§ TASK GOAL
Every line from the one containing "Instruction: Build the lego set" down to the last line of the listing below should be restated exactly, and nothing else.

§ GIVEN INFORMATION

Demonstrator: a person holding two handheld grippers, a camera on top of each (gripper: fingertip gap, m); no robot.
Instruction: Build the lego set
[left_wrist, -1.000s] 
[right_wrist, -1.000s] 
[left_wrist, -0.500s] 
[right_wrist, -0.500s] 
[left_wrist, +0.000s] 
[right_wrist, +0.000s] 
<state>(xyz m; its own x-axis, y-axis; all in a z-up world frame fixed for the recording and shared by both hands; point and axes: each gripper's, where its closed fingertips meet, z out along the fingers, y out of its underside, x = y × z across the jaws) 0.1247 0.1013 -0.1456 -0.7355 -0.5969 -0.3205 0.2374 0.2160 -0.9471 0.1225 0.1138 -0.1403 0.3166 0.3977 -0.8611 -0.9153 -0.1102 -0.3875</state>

§ RESPONSE BELOW
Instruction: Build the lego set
[left_wrist, -1.000s] 
[right_wrist, -1.000s] 
[left_wrist, -0.500s] 
[right_wrist, -0.500s] 
[left_wrist, +0.000s] 
[right_wrist, +0.000s] 
<state>(xyz m; its own x-axis, y-axis; all in a z-up world frame fixed for the recording and shared by both hands; point and axes: each gripper's, where its closed fingertips meet, z out along the fingers, y out of its underside, x = y × z across the jaws) 0.1247 0.1013 -0.1456 -0.7355 -0.5969 -0.3205 0.2374 0.2160 -0.9471 0.1225 0.1138 -0.1403 0.3166 0.3977 -0.8611 -0.9153 -0.1102 -0.3875</state>

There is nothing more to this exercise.